Exercise objective: Across the records below, how many lines include the string "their"? State the number and nothing more.

(Stored data entries)
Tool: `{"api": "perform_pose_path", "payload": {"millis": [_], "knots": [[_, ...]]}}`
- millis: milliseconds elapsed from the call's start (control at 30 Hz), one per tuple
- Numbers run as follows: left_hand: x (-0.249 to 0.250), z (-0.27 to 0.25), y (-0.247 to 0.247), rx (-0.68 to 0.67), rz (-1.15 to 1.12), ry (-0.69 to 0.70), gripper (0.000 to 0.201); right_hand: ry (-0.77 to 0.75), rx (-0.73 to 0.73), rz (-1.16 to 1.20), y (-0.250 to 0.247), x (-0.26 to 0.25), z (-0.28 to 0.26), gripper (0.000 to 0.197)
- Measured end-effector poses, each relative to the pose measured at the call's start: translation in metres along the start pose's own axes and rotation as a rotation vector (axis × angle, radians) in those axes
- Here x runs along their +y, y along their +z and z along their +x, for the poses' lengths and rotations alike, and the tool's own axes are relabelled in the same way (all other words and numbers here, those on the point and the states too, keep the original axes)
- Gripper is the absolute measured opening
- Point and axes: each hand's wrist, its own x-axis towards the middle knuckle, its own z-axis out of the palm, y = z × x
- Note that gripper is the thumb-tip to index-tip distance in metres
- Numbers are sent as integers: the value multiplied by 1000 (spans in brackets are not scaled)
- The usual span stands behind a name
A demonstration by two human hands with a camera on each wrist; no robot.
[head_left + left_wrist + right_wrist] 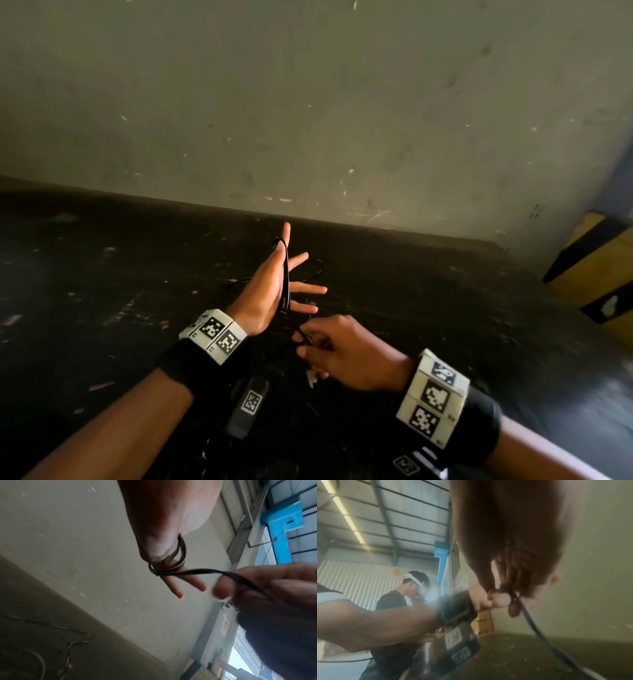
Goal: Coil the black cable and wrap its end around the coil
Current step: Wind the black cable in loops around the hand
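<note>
Left hand (164, 524) wears cable (178, 566) loops, seemingly several, wrist-view only.

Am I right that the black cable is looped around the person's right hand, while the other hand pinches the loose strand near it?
Not quite: the black cable is looped around the left hand, its fingers spread, and the right hand pinches the loose strand. The head view shows this; the left wrist view shows the loops too.
</note>
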Motion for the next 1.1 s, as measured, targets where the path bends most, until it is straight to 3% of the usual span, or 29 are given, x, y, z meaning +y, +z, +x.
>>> {"api": "perform_pose_path", "payload": {"millis": [133, 267, 367, 467, 600, 733, 800, 933, 1033, 1100], "knots": [[-17, -14, 1, -13, 262, -36, 54, 43, -189, -195, -23, -13, -12, 17], [-32, -35, 4, -150, 422, -138, 49, 64, -254, -409, -47, -30, -15, 18], [-34, -49, 9, -274, 442, -248, 47, 17, -164, -526, -68, -37, -11, 12], [-26, -61, 14, -373, 367, -336, 45, -86, -52, -558, -98, -33, -4, 20], [-9, -65, 14, -558, 173, -377, 46, -149, 66, -400, -116, -16, 2, 27], [6, -66, 13, -616, 42, -345, 44, -170, 171, -212, -105, 3, 12, 41], [13, -64, 16, -588, -66, -296, 44, -177, 226, -116, -93, 12, 16, 39], [27, -47, 23, -401, -321, -133, 44, -156, 344, 53, -49, 35, 21, 26], [35, -28, 26, -204, -318, 7, 47, -78, 224, 65, -7, 38, 16, 11], [37, -16, 25, -109, -250, 67, 46, 15, 56, 62, 13, 32, 13, 24]]}}
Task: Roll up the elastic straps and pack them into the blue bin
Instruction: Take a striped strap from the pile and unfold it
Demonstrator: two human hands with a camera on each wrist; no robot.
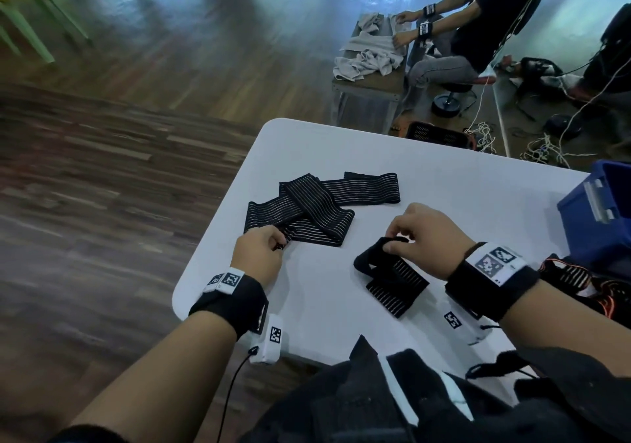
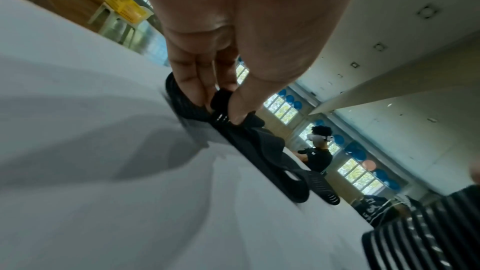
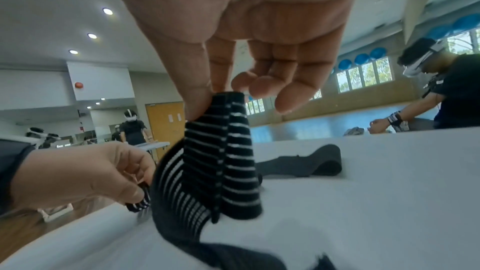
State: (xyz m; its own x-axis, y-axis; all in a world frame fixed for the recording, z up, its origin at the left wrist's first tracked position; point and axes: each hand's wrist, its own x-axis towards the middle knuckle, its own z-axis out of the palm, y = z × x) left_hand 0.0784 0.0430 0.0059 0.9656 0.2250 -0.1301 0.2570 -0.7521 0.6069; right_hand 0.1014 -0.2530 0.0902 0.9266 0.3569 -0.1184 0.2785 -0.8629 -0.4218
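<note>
The right hand pinches, between thumb and forefinger, the folded end of a black elastic strap with thin white stripes, lifting it off the white surface; the other fingers hang loosely curled and grip nothing. The left hand pinches the near end of a second striped black strap, part of a loose crossed pile of straps lying flat further along the surface. The blue plastic bin stands at the right edge of the surface, well apart from both straps; its interior is not visible.

Risks, as judged:
- The right-hand grip is a fingertip pinch on slack, springy fabric; the fold could slip out and fall open, so that rolling has to begin again.
- With each hand on a different strap, neither strap has two-handed tension; a roll begun so is likely to be loose and uneven.
- A pull by the left hand could drag the crossed pile toward the near edge, where a strap might slide off.
- An unsecured roll may spring open in the bin.
</note>
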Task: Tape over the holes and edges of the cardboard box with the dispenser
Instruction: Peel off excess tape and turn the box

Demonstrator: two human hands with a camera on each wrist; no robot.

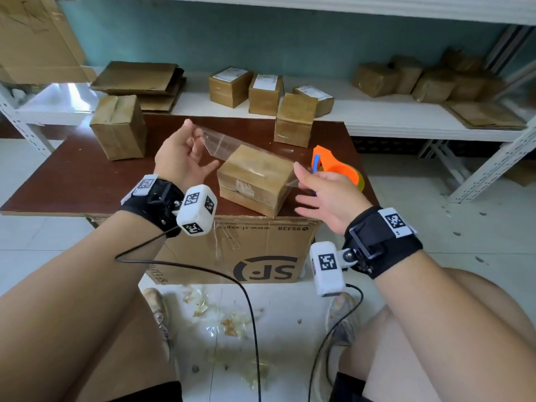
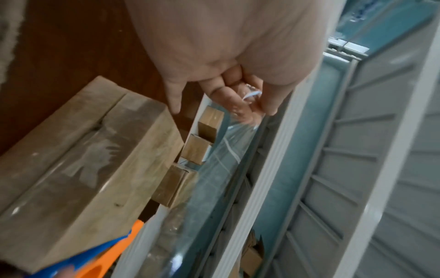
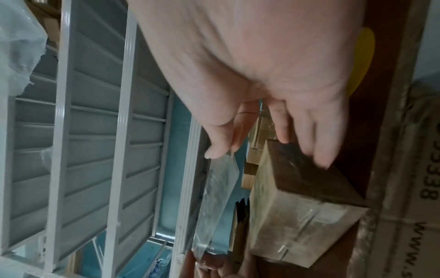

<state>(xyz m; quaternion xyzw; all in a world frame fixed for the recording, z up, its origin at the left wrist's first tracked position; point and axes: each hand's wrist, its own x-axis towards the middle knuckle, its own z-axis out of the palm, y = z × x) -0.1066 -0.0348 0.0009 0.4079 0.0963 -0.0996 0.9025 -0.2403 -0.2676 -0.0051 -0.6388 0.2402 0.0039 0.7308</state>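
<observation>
A small cardboard box (image 1: 255, 178) with tape over its top sits near the front edge of the brown table (image 1: 72, 181). A cut strip of clear tape (image 1: 229, 143) stretches in the air above it. My left hand (image 1: 195, 132) pinches its far-left end between thumb and fingers (image 2: 238, 97). My right hand (image 1: 301, 175) pinches the other end by the box's right side, thumb against forefinger (image 3: 219, 150), other fingers spread. The orange tape dispenser (image 1: 333, 165) stands on the table just behind my right hand, held by neither hand.
Two more taped boxes (image 1: 119, 126) (image 1: 294, 120) stand farther back on the table. The white shelf (image 1: 377, 111) behind holds several boxes and flattened cardboard (image 1: 139, 79). A large printed carton (image 1: 246, 250) sits under the table front. Tape scraps (image 1: 226, 323) litter the floor.
</observation>
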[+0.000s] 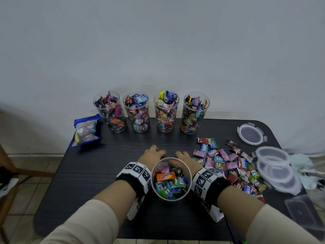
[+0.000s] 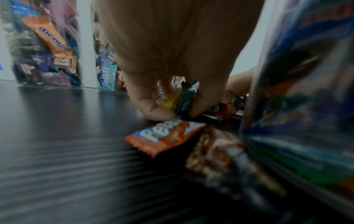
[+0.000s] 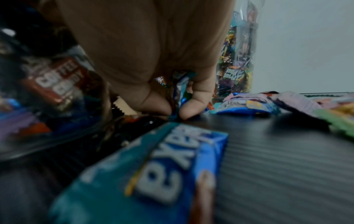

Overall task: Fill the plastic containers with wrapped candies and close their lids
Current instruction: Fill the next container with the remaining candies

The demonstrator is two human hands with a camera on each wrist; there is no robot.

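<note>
Brimming with bright wrapped candies [image 1: 168, 182], clear container [image 1: 188, 186] stands lidless.

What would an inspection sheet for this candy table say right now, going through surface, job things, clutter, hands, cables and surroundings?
Surface: dark ribbed table.
Job's things: four filled cups in a row at the back, no lids on; near cup partly filled, open; loose candy pile to the right; one lid lying apart; stacked clear containers at the right edge.
Clutter: blue candy bag at the back left corner.
Hands: left hand and right hand behind the near cup, each gripping candies against the table.
Cables: thin dark cable below the right wrist band.
Surroundings: plain wall, tiled floor, wooden furniture at left.
</note>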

Your solution: 2